The UN chief’s appeal comes amid Russia’s ongoing war against Ukraine, which has exacerbated global tension as the West, led by the US, seeks to push back on the offensive by exerting diplomatic and economic pressure on the Kremlin, including at the UN.
In return, Moscow has sought to blunt several western-backed initiatives at the UN Security Council where it wields veto power, including stymying new sanctions on North Korea as Pyongyang carries out waves of ballistic missile tests in violation of existing council resolutions.
It has also thwarted council action condemning Russia’s assault on Ukraine.
But Guterres held out the deal to protect grain exports from Ukraine’s Black Sea ports, which was brokered with the UN’s and Türkiye’s support, as a sign that global division need not be the status quo.

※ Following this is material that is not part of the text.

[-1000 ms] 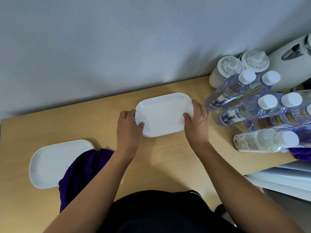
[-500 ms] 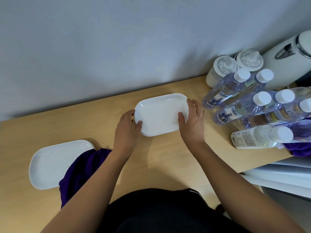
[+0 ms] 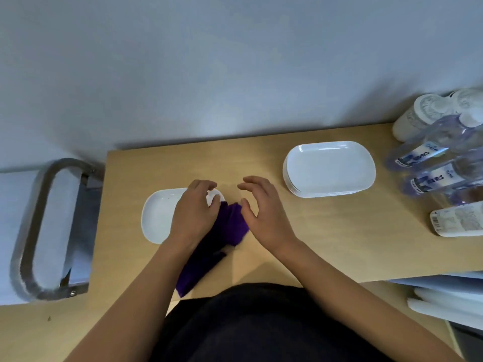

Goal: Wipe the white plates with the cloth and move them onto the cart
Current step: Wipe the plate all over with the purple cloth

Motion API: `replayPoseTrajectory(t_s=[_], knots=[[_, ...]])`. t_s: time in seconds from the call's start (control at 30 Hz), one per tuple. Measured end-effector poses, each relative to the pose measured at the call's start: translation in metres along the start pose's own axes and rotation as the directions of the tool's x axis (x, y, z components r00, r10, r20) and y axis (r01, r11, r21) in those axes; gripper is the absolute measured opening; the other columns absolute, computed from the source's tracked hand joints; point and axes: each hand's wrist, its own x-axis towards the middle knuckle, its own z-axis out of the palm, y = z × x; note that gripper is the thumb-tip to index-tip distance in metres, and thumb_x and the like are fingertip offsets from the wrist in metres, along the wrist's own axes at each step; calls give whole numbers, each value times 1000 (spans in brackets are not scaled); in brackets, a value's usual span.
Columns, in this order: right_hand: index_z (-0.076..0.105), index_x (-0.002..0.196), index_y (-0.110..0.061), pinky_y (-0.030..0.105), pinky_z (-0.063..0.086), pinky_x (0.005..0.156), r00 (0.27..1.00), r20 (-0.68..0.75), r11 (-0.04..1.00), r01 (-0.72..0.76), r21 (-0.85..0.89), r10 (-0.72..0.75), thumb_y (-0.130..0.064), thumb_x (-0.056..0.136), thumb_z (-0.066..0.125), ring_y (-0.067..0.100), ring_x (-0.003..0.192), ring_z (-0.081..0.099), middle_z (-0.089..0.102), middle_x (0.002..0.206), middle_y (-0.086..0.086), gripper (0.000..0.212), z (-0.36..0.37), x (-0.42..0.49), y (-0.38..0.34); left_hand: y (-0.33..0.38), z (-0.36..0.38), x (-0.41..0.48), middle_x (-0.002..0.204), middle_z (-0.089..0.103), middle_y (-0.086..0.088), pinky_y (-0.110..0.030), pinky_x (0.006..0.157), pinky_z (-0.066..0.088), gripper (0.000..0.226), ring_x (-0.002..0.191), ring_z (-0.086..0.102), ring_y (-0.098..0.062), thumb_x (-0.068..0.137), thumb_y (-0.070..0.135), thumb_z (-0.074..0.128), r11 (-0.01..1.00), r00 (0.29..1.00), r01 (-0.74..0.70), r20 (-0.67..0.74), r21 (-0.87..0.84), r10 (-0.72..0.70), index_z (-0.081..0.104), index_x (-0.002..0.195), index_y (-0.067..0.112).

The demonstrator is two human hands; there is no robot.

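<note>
A single white plate (image 3: 159,218) lies on the wooden table (image 3: 339,244), left of centre. My left hand (image 3: 194,212) covers its right end, with fingers and thumb curled round the rim there. A purple cloth (image 3: 230,223) lies crumpled against that end of the plate and trails toward the table's near edge, partly under my left forearm. Just right of the cloth, my right hand (image 3: 261,210) hovers with fingers spread and holds nothing. A stack of white plates (image 3: 329,168) stands apart at the right.
The cart (image 3: 15,192) stands against the table's left end, its metal handle (image 3: 39,205) nearest the table. Several clear water bottles (image 3: 439,152) and white lidded containers (image 3: 418,116) crowd the right end. A wall runs behind the table.
Both hands have let go of the plate stack and moved left to the single plate and the cloth. The view has swung left, so the cart now shows.
</note>
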Motion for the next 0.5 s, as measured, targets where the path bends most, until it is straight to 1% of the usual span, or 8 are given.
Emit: replayPoseTrajectory(t_s=[0.07,0.13,0.23,0.3,0.37,0.43,0.5], knots=[[62,122,-15,14,31,107,998,58,1000,-12,-14,13,-12,94,56,8,125,45,51,130,-6,29,17,-5,-12,-21,-13,-7,123,61,2,-24,85,42,28,106,59,-16,94,20,57,999,999,-11,36,50,9,62,121,15],[61,124,-17,19,34,108,995,99,998,-28,-49,33,-14,94,55,8,124,45,52,131,-7,31,32,-8,-20,-40,-21,-12,124,62,-1,-24,86,41,31,107,59,-18,94,22,58,996,997,-15,81,89,8,61,123,13],[60,126,-17,27,36,110,991,115,991,-56,-119,70,-15,92,56,10,127,45,53,135,-4,34,52,-14,-26,-62,-27,-17,129,60,-4,-29,93,43,40,113,58,-21,95,30,58,988,981,-9,195,153,-21,57,130,12],[58,130,-16,28,33,113,987,118,981,-85,-174,106,-16,92,58,12,131,43,52,140,-1,38,63,-18,-28,-72,-28,-20,127,61,-4,-31,92,46,43,111,59,-21,96,33,56,984,963,-18,268,175,-30,56,133,12],[55,135,-16,26,26,116,980,131,967,-119,-225,151,-17,92,60,15,136,39,49,145,1,43,74,-22,-30,-78,-28,-24,121,65,-2,-31,91,48,43,105,62,-20,97,36,54,988,949,-26,313,153,-24,56,132,12],[51,140,-16,28,23,117,974,135,954,-143,-264,183,-16,91,62,21,137,37,46,147,3,50,83,-27,-32,-84,-28,-26,115,68,-1,-31,89,49,44,101,63,-18,97,41,52,995,939,-22,345,100,-14,59,129,11],[51,140,-18,35,32,113,979,76,935,-158,-318,191,-12,89,64,27,129,43,52,141,4,53,92,-31,-33,-88,-31,-25,109,69,2,-30,86,49,42,96,63,-16,96,44,54,998,919,-41,395,54,17,63,123,14]])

The deal was reached “despite the enormous complexities, the naysayers and even the hell of wars,” said Guterres.
“The Black Sea Grain Initiative has opened the pathway for the safe navigation of dozens of ships filled with much-needed food supplies. But each ship is also carrying one of today’s rarest commodities: Hope,” he said. “We need hope, and more, we need action.”
The deal has been viewed as a major boon for global food markets destabilized by conflict and increasingly disastrous weather events caused by climate change.
To further ease the global food crisis, Guterres said attention must now be turned to global fertilizer markets.
“This year, the world has enough food, the problem is distribution. If the fertilizer market is not stabilized, next year’s problem might be food supply itself,” he said, emphasizing the need to ensure US and allied sanctions on Russia do not impede the export of Moscow’s fertilizers and component parts, such as ammonia.
“These products are not subject to sanctions, and we will keep up our efforts to eliminate indirect effects” from sanctions, he said, warning that globally-high gas prices have also affected the production of nitrogen fertilizers.
“Without action now, the global fertilizer shortage will quickly morph into a global food shortage,” he said.